Task directions | Produce as output only the lines below starting at the line with "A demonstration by" and continuing through the line with "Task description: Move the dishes", each one exactly as written.

The data |
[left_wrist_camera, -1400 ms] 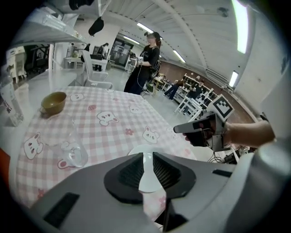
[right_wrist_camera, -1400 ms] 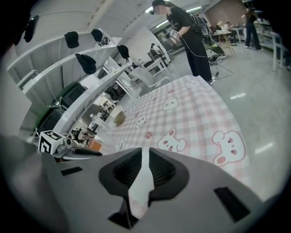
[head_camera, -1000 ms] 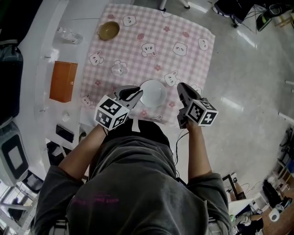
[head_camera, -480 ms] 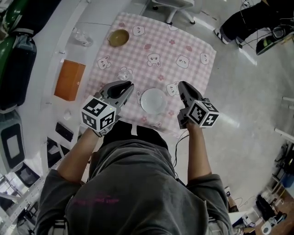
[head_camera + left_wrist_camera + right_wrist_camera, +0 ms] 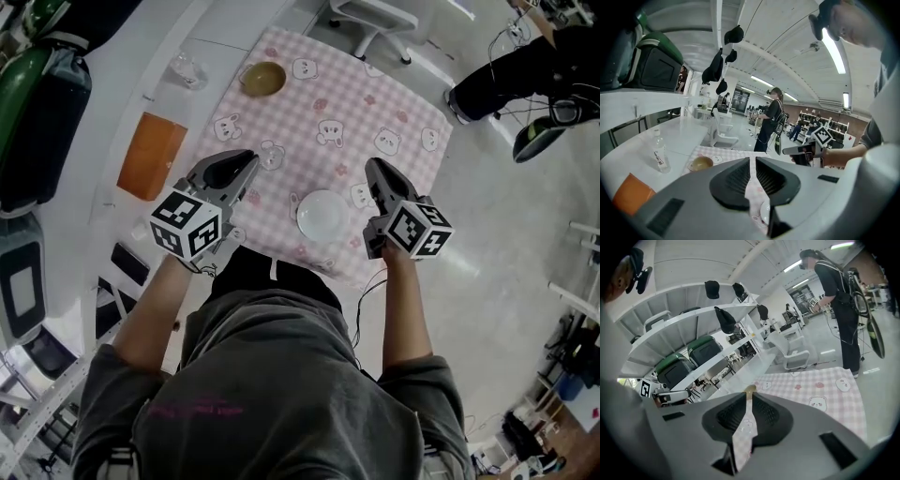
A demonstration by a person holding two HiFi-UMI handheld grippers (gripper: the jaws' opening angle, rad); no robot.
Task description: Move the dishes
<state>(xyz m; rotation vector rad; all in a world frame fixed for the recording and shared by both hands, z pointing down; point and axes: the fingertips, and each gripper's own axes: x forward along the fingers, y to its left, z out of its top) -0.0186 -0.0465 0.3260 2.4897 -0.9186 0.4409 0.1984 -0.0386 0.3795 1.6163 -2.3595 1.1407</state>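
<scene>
A white dish (image 5: 322, 215) rests on the pink checked tablecloth (image 5: 352, 103) near its front edge, and a sliver of the dish (image 5: 764, 213) shows below my left jaws. At the cloth's far corner sits a brown bowl (image 5: 263, 78) (image 5: 701, 163) (image 5: 750, 388). My left gripper (image 5: 251, 159) (image 5: 752, 161) hovers left of the dish, clear of it. Its jaws have just been closing; a narrow gap is left between them, with nothing in it. To the right of the dish hangs my right gripper (image 5: 372, 165) (image 5: 749, 393), jaws almost together and empty.
An orange box (image 5: 151, 155) (image 5: 633, 199) and a clear bottle (image 5: 187, 67) (image 5: 658, 154) stand on the white counter left of the cloth. A small clear glass (image 5: 272, 155) sits on the cloth. A chair (image 5: 375, 14) stands behind the table, and people stand farther off.
Both grippers have lifted and drawn apart from the white dish, the left one going further left. The dish stays on the cloth. The left jaws have narrowed.
</scene>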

Your solution |
A demonstration by a person holding two HiFi-UMI handheld grippers (gripper: the jaws' opening angle, rad); no robot.
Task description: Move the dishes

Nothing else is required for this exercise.